» What you need to do: Type again, exactly, the lines below from the start through the line that includes "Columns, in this".

Collected data:
===
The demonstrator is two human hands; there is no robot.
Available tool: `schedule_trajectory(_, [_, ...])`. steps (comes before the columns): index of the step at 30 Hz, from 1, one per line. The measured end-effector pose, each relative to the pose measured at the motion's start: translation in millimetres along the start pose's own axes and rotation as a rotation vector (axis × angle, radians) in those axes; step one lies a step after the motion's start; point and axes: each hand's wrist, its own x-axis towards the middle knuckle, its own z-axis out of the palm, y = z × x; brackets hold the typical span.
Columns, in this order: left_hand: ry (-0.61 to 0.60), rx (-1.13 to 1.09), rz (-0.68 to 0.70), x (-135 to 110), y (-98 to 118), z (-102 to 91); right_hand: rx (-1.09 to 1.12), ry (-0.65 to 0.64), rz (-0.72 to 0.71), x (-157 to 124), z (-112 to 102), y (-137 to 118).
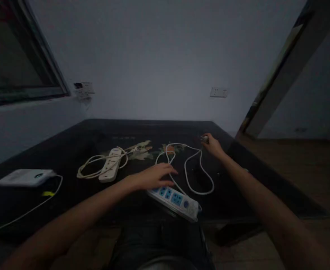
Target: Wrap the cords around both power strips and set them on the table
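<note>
A white power strip [176,199] with blue sockets lies at the near edge of the dark table [69,150]. My left hand [153,177] rests flat on the strip's far end, fingers spread. The strip's white cable [194,170] loops across the table to its plug [204,139], which my right hand [214,146] grips at the far right of the table.
A second cream power strip [110,168] with its coiled cable lies left of centre. A flat white device [26,177] with a thin cable sits at the left edge. Wall sockets [218,92] are on the wall behind. Wooden floor lies to the right.
</note>
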Motion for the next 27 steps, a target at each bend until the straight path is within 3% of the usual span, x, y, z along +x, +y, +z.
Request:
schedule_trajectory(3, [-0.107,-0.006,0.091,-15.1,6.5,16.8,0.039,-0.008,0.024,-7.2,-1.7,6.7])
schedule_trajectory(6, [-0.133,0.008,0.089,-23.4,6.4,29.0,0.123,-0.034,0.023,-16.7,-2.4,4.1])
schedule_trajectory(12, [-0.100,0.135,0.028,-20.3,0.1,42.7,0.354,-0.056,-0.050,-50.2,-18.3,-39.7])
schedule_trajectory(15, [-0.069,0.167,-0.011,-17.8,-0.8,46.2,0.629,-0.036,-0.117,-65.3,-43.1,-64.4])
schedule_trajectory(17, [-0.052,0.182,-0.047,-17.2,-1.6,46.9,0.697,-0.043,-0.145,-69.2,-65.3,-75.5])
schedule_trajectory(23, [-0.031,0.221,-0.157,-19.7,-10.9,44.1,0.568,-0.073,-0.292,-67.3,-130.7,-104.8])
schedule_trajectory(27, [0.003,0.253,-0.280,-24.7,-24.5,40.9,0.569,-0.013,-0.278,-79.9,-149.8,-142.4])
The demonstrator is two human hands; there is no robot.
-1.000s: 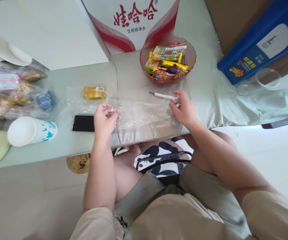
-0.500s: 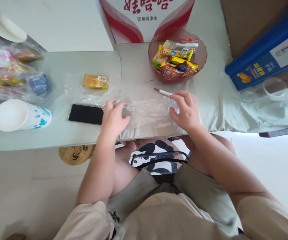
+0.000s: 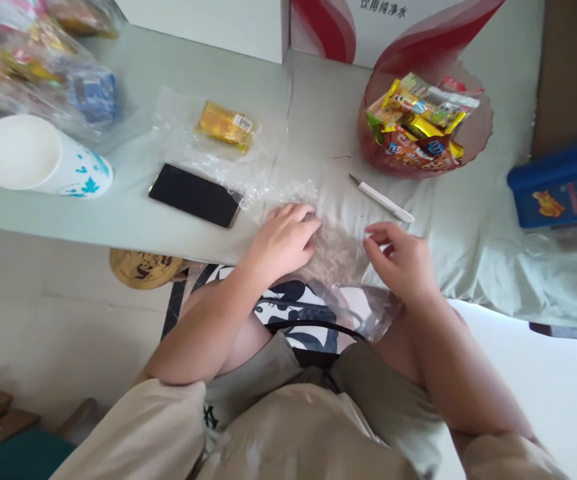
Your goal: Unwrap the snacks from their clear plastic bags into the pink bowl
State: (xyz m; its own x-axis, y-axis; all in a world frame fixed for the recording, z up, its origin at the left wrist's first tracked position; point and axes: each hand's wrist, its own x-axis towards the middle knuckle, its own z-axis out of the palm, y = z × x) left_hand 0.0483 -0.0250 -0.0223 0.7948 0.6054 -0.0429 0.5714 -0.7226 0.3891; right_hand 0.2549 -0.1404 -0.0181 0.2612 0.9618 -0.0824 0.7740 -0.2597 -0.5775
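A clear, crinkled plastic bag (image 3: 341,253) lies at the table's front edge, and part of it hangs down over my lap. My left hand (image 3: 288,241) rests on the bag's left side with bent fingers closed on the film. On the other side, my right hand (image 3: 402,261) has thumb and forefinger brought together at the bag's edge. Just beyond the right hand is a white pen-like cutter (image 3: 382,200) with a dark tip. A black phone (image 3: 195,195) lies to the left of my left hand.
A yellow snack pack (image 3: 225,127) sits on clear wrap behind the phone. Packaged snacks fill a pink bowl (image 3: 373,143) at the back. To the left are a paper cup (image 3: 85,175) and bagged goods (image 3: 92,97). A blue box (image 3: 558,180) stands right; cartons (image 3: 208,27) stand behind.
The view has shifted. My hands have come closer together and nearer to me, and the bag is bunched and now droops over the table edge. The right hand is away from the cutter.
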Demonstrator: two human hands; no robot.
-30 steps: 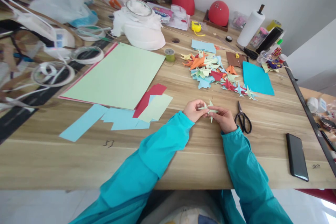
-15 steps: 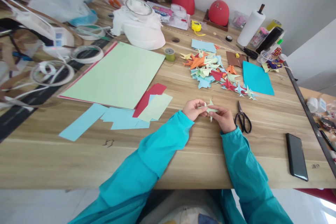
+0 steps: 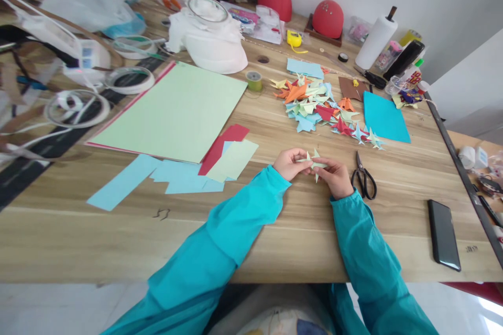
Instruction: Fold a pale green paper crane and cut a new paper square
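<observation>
Wooden tabletop fills the view, cluttered along its far edge, and both hands are busy right in the middle of it. The left hand has its fingertips pinched narrow on the left tip of a small pale green folded figure. The right hand closes thumb and forefinger on the other side. So the figure sits between the two hands, points sticking up and down, low at the wood; whether it touches the surface I cannot tell. Both wrists run back into teal sleeves.

Just beside the right hand lie black scissors, blades together and pointing away. Farther right, near the front edge, a dark phone lies flat.

Beyond the hands there's a pile of folded figures in orange, red, blue and green, with a teal square sheet at its right.

To the left, a small pale green sheet overlaps a red sheet and light blue strips. Behind them lies a large pale green sheet. A green thread spool stands between that sheet and the pile.
</observation>
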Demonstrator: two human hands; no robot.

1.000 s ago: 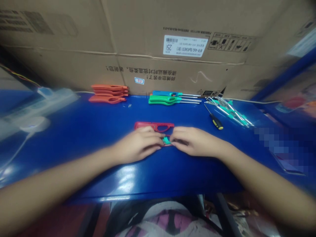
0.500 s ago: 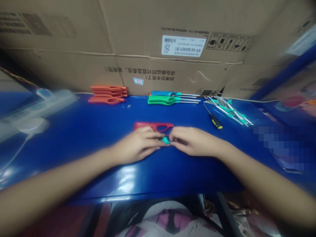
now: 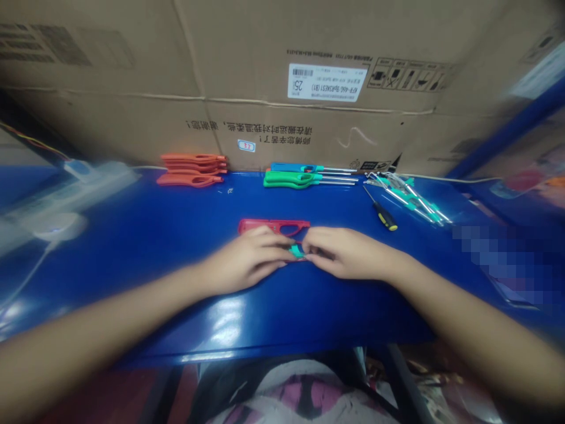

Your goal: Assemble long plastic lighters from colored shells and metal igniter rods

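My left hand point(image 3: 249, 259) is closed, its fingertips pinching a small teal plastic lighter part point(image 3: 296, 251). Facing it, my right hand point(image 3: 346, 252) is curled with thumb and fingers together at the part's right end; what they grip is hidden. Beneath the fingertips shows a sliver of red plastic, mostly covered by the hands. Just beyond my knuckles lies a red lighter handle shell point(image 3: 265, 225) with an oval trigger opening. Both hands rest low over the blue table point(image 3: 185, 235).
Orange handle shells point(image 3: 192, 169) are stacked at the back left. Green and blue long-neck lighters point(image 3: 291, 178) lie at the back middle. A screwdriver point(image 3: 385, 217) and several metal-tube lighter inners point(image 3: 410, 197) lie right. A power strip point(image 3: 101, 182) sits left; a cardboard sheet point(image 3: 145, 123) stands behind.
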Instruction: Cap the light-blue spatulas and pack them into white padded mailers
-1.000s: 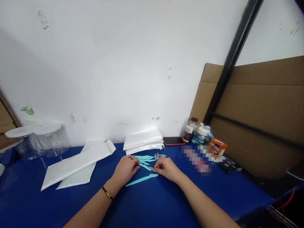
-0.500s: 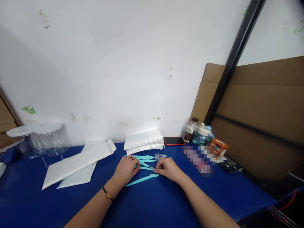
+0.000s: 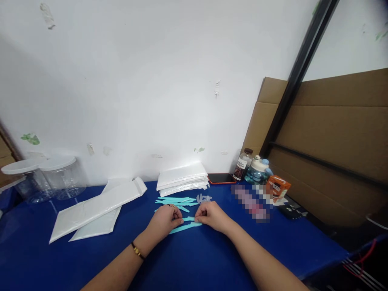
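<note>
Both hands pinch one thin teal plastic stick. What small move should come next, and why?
Probably press the left hand and right hand slightly toward each other along the thin teal plastic stick: each pinches one end, and small clear plastic caps lie behind on the blue table, so a cap may be going on. I cannot see one.

Left hand (image 3: 165, 221) curled, right hand (image 3: 212, 215) curled, fingertips nearly meeting
</note>
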`<action>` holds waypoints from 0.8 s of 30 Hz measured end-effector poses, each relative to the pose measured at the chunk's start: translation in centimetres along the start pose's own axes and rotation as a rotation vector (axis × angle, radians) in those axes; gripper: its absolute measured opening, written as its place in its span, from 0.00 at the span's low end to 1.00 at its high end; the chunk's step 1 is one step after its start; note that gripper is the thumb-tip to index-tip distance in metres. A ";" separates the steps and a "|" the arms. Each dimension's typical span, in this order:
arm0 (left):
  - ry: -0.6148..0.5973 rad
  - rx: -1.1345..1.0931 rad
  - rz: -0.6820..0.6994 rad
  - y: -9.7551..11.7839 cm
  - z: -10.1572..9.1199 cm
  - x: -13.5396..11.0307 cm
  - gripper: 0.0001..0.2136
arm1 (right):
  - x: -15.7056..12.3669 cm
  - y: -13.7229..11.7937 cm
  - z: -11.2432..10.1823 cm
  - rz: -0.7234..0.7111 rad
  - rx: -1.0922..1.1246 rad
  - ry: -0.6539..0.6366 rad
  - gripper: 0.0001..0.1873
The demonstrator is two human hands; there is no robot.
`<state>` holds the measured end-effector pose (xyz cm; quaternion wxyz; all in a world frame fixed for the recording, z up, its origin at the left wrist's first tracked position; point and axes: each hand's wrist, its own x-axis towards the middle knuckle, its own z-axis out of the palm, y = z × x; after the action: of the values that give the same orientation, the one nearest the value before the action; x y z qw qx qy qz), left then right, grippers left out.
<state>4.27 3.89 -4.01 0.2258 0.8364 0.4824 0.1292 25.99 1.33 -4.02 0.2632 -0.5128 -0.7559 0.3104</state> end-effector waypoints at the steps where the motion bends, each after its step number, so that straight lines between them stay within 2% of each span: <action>1: -0.014 -0.002 -0.009 0.0 0.0 0.0 0.08 | 0.0 0.1 0.0 -0.004 0.003 -0.009 0.06; 4: 0.033 0.040 0.037 -0.1 -0.4 -0.1 0.10 | -0.1 0.8 -1.1 -0.033 -0.003 0.009 0.06; 7: 0.189 0.163 0.089 -0.7 -1.2 -0.1 0.11 | -0.5 2.0 -3.3 -0.029 -0.073 0.190 0.08; 9: 0.218 0.238 0.082 -1.1 -1.8 -0.1 0.11 | -0.8 2.8 -4.8 0.000 -0.144 0.272 0.08; 12: 0.198 0.291 0.061 -1.5 -2.1 0.0 0.10 | -1.3 3.5 -5.8 0.012 -0.224 0.223 0.10; 17: 0.186 0.248 0.047 -1.4 -2.0 -0.1 0.06 | -1.3 3.2 -5.0 0.006 -0.226 0.119 0.08; 20: 0.145 0.177 0.034 -1.4 -1.9 -0.1 0.05 | -1.1 3.2 -4.5 0.068 -0.175 0.106 0.06; 24: 0.110 0.114 -0.008 -1.6 -1.8 0.1 0.07 | -0.9 3.4 -4.1 0.135 -0.026 0.041 0.08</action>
<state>2.32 5.12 -3.23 0.1517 0.8375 0.5041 0.1462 31.31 2.26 -3.88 0.2505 -0.5723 -0.7180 0.3070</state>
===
» Response for this exercise:
The demonstrator is two human hands; there is no robot.
Available tool: `schedule_trajectory(_, [_, ...])`. steps (comes before the columns): index of the step at 30 Hz, from 1, one per line. The measured end-effector pose, each relative to the pose measured at the motion's start: translation in millimetres along the start pose's own axes and rotation as a rotation vector (axis × angle, radians) in those axes; step one lies a step after the motion's start; point and axes: each hand's wrist, its own x-axis towards the middle knuckle, its own z-axis out of the palm, y = z × x; brackets hold the typical span.
Columns, in this order: left_hand: ry (-0.61 to 0.60), rx (-1.13 to 1.09), rz (-0.68 to 0.70), x (-135 to 110), y (-98 to 118), z (-102 to 91); right_hand: rx (-1.09 to 1.12), ry (-0.65 to 0.64), rz (-0.72 to 0.71), x (-157 to 124), z (-112 to 102), y (-137 to 118).

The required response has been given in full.